Ed Nisley's Blog: Shop notes, electronics, firmware, machinery, 3D printing, laser cuttery, and curiosities. Contents: 100% human thinking, 0% AI slop.

Author: Ed

  • Sony HDR-AS30V vs. Lithium Ion 18650 Cells

    These items came near enough to produce an irresistible force:

    Sony HDR-AS30V vs 18650 cells - side view
    Sony HDR-AS30V vs 18650 cells – side view

    How can you look at that layout and not jump to the obvious conclusion?

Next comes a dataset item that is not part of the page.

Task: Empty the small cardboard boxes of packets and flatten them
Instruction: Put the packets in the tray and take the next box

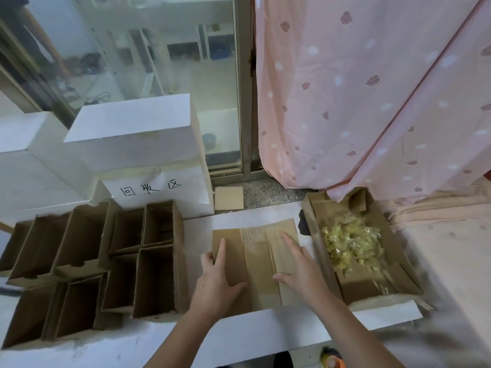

    The front view suggests enough room for a stylin’ case:

    Sony HDR-AS30V vs 18650 cells - end view
    Sony HDR-AS30V vs 18650 cells – end view

    You’d need only one cell for the camera; I happened to have two in my hand when the attractive force hit.

    The camera is 24.5 ⌀ x 47 tall x 71.5 overall length (67.8 front-to-door-seating-plane).

    The ATK 18650 cells are 19 ⌀ x 69 long, with the overlong length due to the protection PCB stuck on the + end of the cylinder. You can get shorter unprotected cells for a bit less, which makes sense if you’re, say, Telsa Motors and building them into massive batteries; we mere mortals need all the help we can get to prevent what’s euphemistically called “venting with flame“.

    Although I like the idea of sliding the cell into a tubular housing with a removable end cap, it might make more sense to park the cell over the camera in a trough with leaf-spring contacts on each end and a lid that snaps over the top. That avoids threaded fittings, figuring out how to get an amp or so out of the removable end cap contact, and similar imponderables.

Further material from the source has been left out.